DIRECTIONS FOR THIS TASK
Look through the listing below for the line containing "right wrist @". Copy it and each line after it up to and including the line containing "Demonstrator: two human", exactly, leaving out pictures.

DATA SHOWN
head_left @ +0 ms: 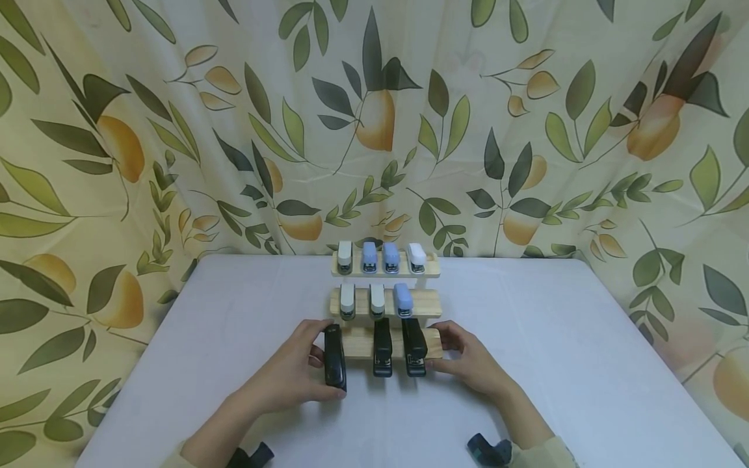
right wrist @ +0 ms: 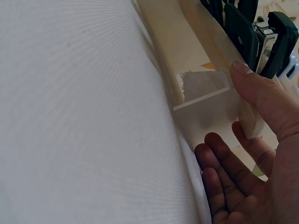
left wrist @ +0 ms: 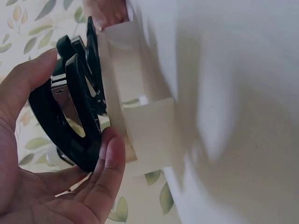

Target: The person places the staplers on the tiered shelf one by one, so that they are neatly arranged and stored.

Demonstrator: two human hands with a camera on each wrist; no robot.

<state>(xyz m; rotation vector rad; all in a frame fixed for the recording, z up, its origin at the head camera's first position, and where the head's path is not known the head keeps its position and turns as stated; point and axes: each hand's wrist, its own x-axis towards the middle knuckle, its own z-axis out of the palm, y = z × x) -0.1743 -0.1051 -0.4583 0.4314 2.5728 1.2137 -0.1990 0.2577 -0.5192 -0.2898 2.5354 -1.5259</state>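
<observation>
My left hand (head_left: pixel 295 370) holds a black stapler (head_left: pixel 335 357) by its two ends, thumb at the near end and fingers at the far end. In the left wrist view this stapler (left wrist: pixel 70 107) is seen side-on, close over the left end of the front wooden shelf (head_left: pixel 359 342). At the shelf's right end my right hand (head_left: pixel 468 357) pinches the board, thumb on its near edge in the right wrist view and a finger behind. Two more black staplers (head_left: pixel 383 348) stand on this front shelf, the right one (head_left: pixel 415 348) close to my right hand.
Behind, the middle shelf (head_left: pixel 424 303) carries two pale staplers (head_left: pixel 348 301) and a blue one (head_left: pixel 403 299). The back shelf (head_left: pixel 433 265) bears two blue staplers (head_left: pixel 369 257) between pale ones. A white cloth covers the table (head_left: pixel 246 299); a leaf-patterned curtain (head_left: pixel 374 182) hangs behind.
</observation>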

TASK RESPONSE
right wrist @ +0 ms: 
left wrist @ +0 ms: 

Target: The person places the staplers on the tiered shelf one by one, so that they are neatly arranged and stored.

Demonstrator: two human hands with a camera on each wrist; no robot.

There is nothing more to the output.